§ **TASK PROMPT**:
Copy out the data below verbatim.
*** INPUT DATA ***
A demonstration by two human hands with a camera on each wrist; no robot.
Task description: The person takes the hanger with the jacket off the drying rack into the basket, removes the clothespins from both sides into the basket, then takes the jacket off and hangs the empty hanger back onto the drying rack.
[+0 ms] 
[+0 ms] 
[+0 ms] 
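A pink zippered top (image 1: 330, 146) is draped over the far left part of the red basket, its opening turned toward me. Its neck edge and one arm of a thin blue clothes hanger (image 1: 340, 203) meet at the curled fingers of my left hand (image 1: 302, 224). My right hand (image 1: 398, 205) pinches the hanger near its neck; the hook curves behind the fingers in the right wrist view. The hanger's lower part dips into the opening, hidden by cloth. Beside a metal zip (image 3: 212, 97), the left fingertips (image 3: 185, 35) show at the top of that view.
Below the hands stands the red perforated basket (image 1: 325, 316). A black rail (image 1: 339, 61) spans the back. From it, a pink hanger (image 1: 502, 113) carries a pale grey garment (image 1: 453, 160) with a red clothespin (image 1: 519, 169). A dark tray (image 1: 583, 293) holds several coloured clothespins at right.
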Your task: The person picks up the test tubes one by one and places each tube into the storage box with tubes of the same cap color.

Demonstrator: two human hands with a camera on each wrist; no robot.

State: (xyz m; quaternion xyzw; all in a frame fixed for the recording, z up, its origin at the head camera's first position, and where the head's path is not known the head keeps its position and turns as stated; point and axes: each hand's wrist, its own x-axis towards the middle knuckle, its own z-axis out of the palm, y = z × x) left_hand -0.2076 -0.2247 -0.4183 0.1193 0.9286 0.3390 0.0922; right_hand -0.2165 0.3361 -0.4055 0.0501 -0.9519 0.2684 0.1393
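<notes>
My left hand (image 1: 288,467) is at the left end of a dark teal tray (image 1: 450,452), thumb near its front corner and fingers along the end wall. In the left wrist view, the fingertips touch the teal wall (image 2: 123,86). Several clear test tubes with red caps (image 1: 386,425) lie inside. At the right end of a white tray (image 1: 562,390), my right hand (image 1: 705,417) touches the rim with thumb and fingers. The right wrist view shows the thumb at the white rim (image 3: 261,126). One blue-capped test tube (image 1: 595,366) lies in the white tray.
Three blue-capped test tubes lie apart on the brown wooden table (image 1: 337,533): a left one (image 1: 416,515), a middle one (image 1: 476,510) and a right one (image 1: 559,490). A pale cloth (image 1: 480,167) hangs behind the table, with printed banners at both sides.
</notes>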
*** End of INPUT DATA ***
§ **REPLY TO THE TASK**:
A demonstration by two human hands with a camera on each wrist; no robot.
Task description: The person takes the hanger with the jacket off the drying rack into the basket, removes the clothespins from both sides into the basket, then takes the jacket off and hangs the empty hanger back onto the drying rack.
[+0 ms] 
[+0 ms] 
[+0 ms] 
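A pink zippered top (image 1: 330, 146) is draped over the far left part of the red basket, its opening turned toward me. Its neck edge and one arm of a thin blue clothes hanger (image 1: 340, 203) meet at the curled fingers of my left hand (image 1: 302, 224). My right hand (image 1: 398, 205) pinches the hanger near its neck; the hook curves behind the fingers in the right wrist view. The hanger's lower part dips into the opening, hidden by cloth. Beside a metal zip (image 3: 212, 97), the left fingertips (image 3: 185, 35) show at the top of that view.
Below the hands stands the red perforated basket (image 1: 325, 316). A black rail (image 1: 339, 61) spans the back. From it, a pink hanger (image 1: 502, 113) carries a pale grey garment (image 1: 453, 160) with a red clothespin (image 1: 519, 169). A dark tray (image 1: 583, 293) holds several coloured clothespins at right.
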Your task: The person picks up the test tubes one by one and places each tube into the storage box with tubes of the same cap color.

Demonstrator: two human hands with a camera on each wrist; no robot.

State: (xyz m; quaternion xyzw; all in a frame fixed for the recording, z up, its origin at the head camera's first position, and where the head's path is not known the head keeps its position and turns as stated; point and axes: each hand's wrist, its own x-axis towards the middle knuckle, its own z-axis out of the palm, y = z × x) left_hand -0.2076 -0.2247 -0.4183 0.1193 0.9286 0.3390 0.0922; right_hand -0.2165 0.3361 -0.4055 0.0501 -0.9519 0.2684 0.1393
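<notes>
My left hand (image 1: 288,467) is at the left end of a dark teal tray (image 1: 450,452), thumb near its front corner and fingers along the end wall. In the left wrist view, the fingertips touch the teal wall (image 2: 123,86). Several clear test tubes with red caps (image 1: 386,425) lie inside. At the right end of a white tray (image 1: 562,390), my right hand (image 1: 705,417) touches the rim with thumb and fingers. The right wrist view shows the thumb at the white rim (image 3: 261,126). One blue-capped test tube (image 1: 595,366) lies in the white tray.
Three blue-capped test tubes lie apart on the brown wooden table (image 1: 337,533): a left one (image 1: 416,515), a middle one (image 1: 476,510) and a right one (image 1: 559,490). A pale cloth (image 1: 480,167) hangs behind the table, with printed banners at both sides.
</notes>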

Work on the exercise is now finished.